AIM OF THE EXERCISE ▸ Only one stretch of the records below should be repeated. It starts with the line containing "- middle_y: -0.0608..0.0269" and goes on through the line containing "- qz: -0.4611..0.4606", exactly as written.

......

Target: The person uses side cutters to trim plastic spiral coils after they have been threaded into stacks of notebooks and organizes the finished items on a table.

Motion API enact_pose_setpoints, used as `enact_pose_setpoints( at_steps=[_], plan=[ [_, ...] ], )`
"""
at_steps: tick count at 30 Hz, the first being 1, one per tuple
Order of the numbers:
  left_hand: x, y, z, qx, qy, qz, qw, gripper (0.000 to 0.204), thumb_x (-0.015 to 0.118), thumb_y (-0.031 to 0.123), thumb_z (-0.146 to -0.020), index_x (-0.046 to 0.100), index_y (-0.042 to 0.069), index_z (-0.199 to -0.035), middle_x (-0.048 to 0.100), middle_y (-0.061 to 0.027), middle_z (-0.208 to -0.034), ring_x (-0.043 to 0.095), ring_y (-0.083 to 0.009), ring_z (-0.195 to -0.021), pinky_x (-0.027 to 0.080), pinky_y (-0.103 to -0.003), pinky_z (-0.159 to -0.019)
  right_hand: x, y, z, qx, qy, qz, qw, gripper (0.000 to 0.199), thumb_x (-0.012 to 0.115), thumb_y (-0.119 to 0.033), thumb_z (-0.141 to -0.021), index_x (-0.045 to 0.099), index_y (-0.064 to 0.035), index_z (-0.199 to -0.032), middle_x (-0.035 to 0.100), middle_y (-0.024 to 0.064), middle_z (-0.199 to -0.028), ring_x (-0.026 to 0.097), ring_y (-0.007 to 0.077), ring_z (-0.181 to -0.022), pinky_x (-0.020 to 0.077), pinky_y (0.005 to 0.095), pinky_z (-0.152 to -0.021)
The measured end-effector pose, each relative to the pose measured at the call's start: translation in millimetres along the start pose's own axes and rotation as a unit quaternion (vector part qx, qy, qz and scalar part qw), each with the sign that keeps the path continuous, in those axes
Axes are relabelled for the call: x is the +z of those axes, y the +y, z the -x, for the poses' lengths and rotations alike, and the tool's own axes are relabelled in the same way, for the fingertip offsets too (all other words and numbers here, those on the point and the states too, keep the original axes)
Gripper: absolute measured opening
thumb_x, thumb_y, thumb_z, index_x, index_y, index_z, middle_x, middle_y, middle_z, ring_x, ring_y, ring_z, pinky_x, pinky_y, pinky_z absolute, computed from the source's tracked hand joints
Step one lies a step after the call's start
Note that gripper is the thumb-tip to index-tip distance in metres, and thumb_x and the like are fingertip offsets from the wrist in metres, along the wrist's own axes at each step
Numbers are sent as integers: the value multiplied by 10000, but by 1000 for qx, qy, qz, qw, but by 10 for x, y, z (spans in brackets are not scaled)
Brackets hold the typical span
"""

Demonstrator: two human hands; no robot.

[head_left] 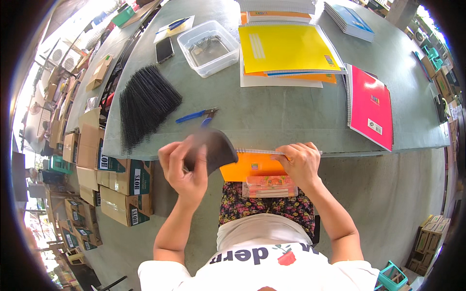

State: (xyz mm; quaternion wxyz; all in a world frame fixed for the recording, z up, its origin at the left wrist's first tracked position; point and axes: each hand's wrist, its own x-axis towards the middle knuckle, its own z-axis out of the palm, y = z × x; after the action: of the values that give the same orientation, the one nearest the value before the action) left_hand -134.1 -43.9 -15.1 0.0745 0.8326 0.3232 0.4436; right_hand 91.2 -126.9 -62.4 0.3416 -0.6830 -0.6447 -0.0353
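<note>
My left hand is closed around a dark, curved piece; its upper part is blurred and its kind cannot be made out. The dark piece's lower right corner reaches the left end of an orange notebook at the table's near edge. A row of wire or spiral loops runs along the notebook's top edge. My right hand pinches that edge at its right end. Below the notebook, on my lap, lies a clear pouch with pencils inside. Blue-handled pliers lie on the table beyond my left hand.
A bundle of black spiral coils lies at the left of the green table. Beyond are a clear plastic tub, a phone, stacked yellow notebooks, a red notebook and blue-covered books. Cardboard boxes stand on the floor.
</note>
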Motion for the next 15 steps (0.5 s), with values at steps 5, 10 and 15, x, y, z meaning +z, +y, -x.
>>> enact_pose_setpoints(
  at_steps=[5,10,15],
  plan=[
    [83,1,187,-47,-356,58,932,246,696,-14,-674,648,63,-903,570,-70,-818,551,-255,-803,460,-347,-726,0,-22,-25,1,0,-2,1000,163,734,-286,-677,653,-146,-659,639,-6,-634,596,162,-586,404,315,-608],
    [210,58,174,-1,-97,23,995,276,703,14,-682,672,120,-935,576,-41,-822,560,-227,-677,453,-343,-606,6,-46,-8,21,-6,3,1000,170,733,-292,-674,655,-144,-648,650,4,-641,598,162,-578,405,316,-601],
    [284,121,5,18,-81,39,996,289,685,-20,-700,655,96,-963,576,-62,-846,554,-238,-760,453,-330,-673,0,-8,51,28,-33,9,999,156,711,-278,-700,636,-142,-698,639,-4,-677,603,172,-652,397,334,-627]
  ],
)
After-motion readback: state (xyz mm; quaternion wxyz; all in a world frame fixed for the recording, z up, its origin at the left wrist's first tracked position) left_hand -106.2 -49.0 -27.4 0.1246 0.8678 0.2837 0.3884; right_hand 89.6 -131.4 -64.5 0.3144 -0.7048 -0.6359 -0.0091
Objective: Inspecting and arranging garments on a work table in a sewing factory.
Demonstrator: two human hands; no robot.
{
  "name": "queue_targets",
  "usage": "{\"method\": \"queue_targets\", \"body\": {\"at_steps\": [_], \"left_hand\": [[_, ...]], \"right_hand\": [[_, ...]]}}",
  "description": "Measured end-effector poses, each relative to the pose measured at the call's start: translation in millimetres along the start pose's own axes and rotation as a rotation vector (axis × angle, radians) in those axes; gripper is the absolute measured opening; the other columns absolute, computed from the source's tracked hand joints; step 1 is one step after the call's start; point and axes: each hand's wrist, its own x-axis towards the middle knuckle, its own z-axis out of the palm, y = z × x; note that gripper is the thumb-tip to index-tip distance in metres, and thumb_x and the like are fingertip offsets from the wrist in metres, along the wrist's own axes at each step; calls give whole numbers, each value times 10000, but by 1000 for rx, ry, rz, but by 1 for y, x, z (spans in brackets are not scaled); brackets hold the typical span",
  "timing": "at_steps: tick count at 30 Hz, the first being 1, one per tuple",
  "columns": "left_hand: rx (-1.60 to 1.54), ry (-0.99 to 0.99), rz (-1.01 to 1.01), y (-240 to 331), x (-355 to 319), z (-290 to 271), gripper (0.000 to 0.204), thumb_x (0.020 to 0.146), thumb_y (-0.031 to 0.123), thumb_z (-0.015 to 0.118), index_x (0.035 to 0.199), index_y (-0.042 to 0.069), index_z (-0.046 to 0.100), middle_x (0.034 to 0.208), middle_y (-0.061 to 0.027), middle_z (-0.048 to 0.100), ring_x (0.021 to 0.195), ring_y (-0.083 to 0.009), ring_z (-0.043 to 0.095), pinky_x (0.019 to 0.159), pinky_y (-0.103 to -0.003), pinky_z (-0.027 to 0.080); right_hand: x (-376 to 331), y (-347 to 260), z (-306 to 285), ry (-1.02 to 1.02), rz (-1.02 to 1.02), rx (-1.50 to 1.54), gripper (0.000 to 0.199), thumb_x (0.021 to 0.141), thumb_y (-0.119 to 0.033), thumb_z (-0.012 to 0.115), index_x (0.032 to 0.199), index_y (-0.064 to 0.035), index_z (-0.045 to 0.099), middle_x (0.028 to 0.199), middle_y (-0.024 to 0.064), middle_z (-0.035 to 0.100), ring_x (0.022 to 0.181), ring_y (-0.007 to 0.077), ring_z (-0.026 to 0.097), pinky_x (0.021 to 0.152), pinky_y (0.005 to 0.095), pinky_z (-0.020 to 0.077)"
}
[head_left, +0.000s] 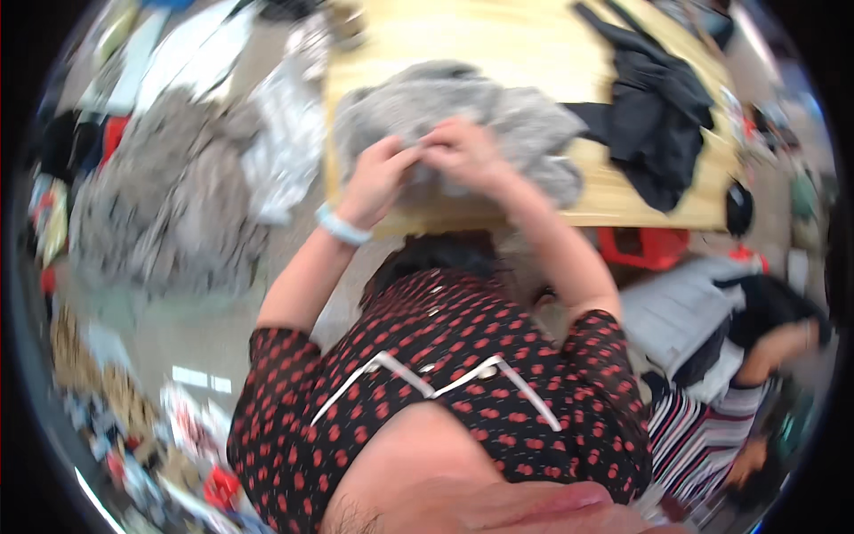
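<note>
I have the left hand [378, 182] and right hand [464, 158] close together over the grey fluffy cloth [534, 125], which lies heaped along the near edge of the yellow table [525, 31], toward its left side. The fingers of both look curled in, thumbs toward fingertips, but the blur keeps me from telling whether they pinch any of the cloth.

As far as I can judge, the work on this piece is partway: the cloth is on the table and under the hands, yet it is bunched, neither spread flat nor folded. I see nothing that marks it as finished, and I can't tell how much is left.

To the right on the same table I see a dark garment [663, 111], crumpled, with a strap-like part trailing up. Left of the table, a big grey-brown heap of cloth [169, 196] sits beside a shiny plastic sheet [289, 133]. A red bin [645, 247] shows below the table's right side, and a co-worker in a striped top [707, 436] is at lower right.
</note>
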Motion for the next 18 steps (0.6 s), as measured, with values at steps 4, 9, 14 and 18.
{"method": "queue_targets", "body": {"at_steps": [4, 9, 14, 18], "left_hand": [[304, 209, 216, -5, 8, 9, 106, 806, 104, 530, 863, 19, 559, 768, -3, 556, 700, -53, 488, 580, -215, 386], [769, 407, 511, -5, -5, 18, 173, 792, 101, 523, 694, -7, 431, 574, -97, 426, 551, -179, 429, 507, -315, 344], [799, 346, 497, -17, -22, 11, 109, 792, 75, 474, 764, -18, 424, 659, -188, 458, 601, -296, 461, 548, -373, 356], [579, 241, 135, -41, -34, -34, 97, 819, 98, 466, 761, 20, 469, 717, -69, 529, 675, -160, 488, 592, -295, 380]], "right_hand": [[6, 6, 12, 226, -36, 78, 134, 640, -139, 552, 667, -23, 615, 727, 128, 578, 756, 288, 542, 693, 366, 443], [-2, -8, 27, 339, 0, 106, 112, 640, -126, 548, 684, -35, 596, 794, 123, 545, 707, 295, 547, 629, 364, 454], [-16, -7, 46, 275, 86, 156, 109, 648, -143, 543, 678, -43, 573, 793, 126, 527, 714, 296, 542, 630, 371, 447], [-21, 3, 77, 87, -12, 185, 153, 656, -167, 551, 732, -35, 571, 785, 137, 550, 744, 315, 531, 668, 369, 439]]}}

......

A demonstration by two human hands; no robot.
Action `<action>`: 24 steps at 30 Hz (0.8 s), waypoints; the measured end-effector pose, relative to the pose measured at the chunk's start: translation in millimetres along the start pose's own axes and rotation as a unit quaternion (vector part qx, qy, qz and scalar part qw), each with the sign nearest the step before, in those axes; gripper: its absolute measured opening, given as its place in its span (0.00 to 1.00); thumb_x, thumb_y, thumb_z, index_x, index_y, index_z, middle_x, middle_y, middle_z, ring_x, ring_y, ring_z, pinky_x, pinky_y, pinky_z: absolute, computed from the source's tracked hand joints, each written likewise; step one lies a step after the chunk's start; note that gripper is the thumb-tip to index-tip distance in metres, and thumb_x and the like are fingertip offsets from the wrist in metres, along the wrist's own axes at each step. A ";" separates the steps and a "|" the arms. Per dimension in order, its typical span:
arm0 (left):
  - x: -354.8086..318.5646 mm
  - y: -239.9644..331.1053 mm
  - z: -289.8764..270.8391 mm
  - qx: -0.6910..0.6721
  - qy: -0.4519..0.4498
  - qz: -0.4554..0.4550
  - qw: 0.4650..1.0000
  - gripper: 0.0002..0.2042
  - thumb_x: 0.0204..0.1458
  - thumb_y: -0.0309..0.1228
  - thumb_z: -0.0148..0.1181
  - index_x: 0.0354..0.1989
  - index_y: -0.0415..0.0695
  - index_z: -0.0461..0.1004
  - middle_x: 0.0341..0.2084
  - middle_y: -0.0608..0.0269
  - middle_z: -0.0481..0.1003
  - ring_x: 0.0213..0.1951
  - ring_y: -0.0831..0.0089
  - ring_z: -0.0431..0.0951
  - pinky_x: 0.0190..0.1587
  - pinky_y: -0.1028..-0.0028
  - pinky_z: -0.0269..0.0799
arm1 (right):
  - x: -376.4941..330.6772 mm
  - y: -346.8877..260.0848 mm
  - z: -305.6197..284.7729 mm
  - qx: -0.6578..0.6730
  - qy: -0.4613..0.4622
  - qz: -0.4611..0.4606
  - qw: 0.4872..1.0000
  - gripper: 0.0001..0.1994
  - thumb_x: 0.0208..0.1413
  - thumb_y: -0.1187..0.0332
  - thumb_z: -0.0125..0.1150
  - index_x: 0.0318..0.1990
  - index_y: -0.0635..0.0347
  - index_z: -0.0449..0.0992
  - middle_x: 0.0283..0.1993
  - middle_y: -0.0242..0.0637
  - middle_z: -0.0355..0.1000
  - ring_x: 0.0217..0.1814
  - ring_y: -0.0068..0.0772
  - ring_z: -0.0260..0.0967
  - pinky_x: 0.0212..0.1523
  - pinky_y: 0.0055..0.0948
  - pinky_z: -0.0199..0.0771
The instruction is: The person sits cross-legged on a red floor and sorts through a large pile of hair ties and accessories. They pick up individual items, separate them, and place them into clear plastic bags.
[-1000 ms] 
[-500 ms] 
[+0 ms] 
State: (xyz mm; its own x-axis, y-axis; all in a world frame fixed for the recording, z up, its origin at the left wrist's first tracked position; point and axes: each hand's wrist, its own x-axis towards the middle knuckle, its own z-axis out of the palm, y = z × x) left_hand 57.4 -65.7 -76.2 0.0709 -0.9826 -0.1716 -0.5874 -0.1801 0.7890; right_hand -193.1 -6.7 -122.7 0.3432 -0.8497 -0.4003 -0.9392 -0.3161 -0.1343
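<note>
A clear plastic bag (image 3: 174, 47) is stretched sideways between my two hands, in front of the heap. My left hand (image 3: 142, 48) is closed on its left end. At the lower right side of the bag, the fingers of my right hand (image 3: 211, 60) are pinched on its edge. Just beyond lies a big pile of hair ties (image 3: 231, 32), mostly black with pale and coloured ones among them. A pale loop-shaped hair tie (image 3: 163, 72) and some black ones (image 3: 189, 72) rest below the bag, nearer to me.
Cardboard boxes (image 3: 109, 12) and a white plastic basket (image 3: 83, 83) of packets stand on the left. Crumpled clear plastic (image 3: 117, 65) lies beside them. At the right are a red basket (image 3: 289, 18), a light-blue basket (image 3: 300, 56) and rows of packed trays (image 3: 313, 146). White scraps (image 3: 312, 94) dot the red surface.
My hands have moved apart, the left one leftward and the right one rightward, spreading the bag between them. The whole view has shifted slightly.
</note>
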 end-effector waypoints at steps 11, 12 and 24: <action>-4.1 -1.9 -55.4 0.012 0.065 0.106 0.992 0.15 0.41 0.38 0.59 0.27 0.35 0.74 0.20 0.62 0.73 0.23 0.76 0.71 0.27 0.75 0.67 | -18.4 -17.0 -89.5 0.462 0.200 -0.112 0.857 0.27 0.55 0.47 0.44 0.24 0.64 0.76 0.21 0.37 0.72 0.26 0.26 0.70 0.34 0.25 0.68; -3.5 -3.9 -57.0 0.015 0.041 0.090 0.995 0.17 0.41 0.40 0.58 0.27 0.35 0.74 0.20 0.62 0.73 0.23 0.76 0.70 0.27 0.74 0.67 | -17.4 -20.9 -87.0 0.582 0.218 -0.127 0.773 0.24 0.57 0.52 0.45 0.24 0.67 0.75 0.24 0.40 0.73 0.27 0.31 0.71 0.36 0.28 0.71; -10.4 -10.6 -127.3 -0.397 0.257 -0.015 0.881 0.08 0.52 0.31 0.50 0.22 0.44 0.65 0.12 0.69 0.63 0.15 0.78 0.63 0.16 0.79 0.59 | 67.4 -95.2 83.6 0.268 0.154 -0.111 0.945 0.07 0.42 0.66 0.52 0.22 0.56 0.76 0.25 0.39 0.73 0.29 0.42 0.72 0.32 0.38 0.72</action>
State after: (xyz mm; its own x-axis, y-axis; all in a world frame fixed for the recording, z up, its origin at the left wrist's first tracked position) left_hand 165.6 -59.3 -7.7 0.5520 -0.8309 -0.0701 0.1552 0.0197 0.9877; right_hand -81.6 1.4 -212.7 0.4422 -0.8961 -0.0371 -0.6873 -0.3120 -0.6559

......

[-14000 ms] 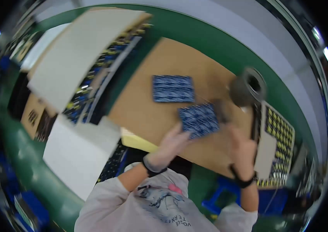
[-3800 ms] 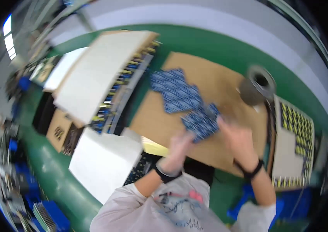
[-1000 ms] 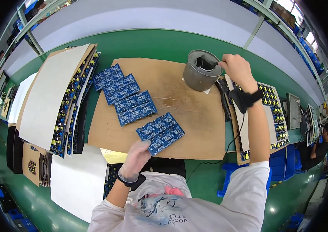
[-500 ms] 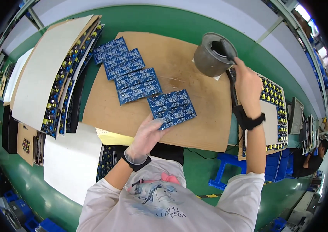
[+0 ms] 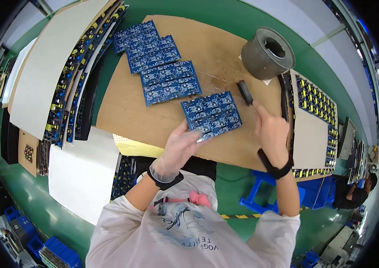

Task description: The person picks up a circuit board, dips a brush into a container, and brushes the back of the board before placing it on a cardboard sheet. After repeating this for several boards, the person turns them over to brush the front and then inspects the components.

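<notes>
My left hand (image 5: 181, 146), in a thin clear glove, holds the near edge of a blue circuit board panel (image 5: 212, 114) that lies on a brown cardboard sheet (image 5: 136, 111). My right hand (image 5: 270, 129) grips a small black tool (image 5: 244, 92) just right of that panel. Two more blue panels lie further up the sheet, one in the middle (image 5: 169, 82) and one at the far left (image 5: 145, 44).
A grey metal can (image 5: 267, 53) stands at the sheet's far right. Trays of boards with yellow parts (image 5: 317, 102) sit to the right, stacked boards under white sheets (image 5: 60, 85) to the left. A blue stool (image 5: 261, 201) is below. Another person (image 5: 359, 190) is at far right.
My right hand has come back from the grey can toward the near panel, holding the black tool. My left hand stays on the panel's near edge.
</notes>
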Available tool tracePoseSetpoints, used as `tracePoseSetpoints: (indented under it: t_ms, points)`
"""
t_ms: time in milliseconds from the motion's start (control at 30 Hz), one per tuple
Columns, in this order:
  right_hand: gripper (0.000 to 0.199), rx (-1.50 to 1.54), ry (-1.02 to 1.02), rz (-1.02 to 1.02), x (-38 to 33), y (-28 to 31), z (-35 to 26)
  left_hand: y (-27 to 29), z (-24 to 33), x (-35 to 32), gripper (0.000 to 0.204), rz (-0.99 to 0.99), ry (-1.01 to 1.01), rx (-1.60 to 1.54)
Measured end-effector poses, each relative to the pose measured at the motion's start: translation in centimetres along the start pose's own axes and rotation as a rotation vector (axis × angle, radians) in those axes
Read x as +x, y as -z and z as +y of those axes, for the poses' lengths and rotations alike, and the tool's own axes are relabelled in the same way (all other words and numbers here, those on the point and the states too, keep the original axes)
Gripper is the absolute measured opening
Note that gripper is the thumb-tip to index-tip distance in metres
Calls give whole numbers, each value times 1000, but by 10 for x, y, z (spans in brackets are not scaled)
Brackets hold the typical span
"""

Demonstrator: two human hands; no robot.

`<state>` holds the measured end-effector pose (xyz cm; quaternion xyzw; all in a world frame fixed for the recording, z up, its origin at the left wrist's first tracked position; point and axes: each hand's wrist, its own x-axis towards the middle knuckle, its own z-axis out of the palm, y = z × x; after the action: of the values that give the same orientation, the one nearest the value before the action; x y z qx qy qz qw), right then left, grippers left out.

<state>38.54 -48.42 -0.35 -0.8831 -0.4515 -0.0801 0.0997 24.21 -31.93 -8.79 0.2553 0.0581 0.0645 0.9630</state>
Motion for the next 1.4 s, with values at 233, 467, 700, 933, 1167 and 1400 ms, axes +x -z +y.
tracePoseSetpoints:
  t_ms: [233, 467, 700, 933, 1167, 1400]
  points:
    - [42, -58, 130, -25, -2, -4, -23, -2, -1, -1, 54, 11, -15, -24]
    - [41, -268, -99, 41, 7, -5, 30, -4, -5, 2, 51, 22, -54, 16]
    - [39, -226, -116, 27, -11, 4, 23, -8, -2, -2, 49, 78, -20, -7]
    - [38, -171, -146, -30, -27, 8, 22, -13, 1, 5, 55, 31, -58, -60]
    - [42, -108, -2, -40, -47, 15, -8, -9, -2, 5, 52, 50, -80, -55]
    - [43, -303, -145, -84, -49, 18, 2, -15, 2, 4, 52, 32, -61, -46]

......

RESULT OF THIS EXERCISE ▸
  - middle_y: -0.0608..0.0269
  - middle_z: -0.0481..0.1003
  - ring_x: 0.0213..0.1951
  - ring_y: -0.0831..0.0089
  - ring_z: -0.0431..0.0951
  - pinky_x: 0.0190..0.1587
  - pinky_y: -0.1028..-0.0028
  - pinky_z: -0.0269..0.0799
arm1 (right):
  - x: -376.4941..330.6772 mm
  - y: -346.8877..260.0848 mm
  - z: -305.6197..284.7729 mm
  - qx: -0.6578..0.6730
  - qy: -0.4613..0.4622
  - qz: -0.4611..0.4606

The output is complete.